Few cacti are as popular as mammillarias. For one thing they include a vast number of species and secondly they can be relied on to flower. The, furthermore, form a delightful wreath on the crown and are followed by carmine red or bright red club-shaped fruits.
The name of the genus is derived from the word mammilla, meaning nipple. This may be encountered in literature spelled in two ways: Mammillaria or Mamillaria. The first is the correct spelling (not in Latin, but botanically) for that is the officially recognized name by which it was first described.

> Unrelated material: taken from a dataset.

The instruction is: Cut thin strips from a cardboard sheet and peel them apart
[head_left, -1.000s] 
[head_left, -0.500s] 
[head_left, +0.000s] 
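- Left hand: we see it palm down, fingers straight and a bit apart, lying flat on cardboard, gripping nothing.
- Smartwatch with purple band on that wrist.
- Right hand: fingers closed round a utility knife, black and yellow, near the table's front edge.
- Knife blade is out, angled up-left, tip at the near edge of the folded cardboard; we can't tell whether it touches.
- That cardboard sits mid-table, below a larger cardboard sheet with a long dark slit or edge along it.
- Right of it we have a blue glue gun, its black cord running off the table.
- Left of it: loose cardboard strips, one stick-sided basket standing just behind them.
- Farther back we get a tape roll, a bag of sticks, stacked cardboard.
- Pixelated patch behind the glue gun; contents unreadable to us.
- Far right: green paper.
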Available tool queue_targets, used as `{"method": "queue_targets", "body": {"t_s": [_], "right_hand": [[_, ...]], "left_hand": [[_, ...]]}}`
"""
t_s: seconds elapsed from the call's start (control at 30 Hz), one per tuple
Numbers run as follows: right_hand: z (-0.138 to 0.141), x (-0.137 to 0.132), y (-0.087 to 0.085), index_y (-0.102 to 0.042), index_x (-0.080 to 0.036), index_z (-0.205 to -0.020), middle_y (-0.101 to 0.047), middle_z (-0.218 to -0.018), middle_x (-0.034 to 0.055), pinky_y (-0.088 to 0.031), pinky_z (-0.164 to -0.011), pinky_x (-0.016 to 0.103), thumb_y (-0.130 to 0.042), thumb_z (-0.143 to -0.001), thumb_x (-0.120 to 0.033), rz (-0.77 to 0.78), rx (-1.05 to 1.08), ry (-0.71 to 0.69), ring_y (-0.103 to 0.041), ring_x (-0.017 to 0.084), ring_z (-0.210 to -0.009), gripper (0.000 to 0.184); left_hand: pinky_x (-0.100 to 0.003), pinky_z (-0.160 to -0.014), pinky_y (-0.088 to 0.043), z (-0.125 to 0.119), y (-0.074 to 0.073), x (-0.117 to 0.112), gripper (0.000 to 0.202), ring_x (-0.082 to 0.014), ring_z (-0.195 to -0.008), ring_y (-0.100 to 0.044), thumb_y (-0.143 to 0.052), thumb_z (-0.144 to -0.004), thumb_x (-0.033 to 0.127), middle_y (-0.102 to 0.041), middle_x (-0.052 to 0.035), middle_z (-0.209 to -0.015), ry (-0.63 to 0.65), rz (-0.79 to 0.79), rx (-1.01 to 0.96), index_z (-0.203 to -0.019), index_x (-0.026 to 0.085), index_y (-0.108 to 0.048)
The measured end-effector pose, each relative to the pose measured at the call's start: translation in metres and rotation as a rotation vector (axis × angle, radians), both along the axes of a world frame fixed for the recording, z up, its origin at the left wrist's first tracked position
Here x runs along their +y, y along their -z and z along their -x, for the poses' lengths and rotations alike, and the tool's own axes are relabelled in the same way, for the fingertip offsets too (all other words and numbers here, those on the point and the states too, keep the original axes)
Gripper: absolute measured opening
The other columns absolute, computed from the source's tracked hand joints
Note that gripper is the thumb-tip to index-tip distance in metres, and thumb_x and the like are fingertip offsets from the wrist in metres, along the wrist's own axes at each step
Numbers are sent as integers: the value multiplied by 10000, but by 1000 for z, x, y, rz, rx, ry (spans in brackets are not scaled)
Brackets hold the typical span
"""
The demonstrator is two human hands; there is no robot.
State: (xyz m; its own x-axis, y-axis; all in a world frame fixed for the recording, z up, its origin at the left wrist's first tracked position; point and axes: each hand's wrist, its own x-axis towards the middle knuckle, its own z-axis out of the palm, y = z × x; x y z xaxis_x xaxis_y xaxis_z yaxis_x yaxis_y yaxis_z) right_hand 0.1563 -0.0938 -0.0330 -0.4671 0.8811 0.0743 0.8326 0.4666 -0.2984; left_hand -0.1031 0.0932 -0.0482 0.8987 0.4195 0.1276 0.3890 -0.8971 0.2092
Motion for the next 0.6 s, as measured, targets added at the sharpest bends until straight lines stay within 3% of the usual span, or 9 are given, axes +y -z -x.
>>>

The approximately 300 species described to date are distributed over an area extending from the southern states of America through Central America, including the West Indies, to Colombia.
The body of Mammillaria bombycina is about 20 cm (8 in) high and 6 cm (2-½ in) across. It is covered with conical areoles from which grow two types of spines: radial spines and central spines. The first number 30 to 40, are white, about 0.2 to 1 cm (1/8 to ½ in) long and radiate outwards; the central spines, usually 2 to 4, are darker, attain a length of 2 cm (1 in) or more and terminate in a hook. The flowers, forming a wreath near the crown, are about 1.5 cm (¾ in) across and coloured pale carmine, often with a darker centre. The plant’s attractiveness is enhanced by the thick white wool growing from the axils of the areoles. Mammillaria bombycina is native to Mexico.
Many mammillarias tolerate very low temperatures in winter if kept dry and so can be successfully grown in a window glasshouse placed outside the window. The most suitable species for this purpose are M. centricirrha and M. hidalgensis.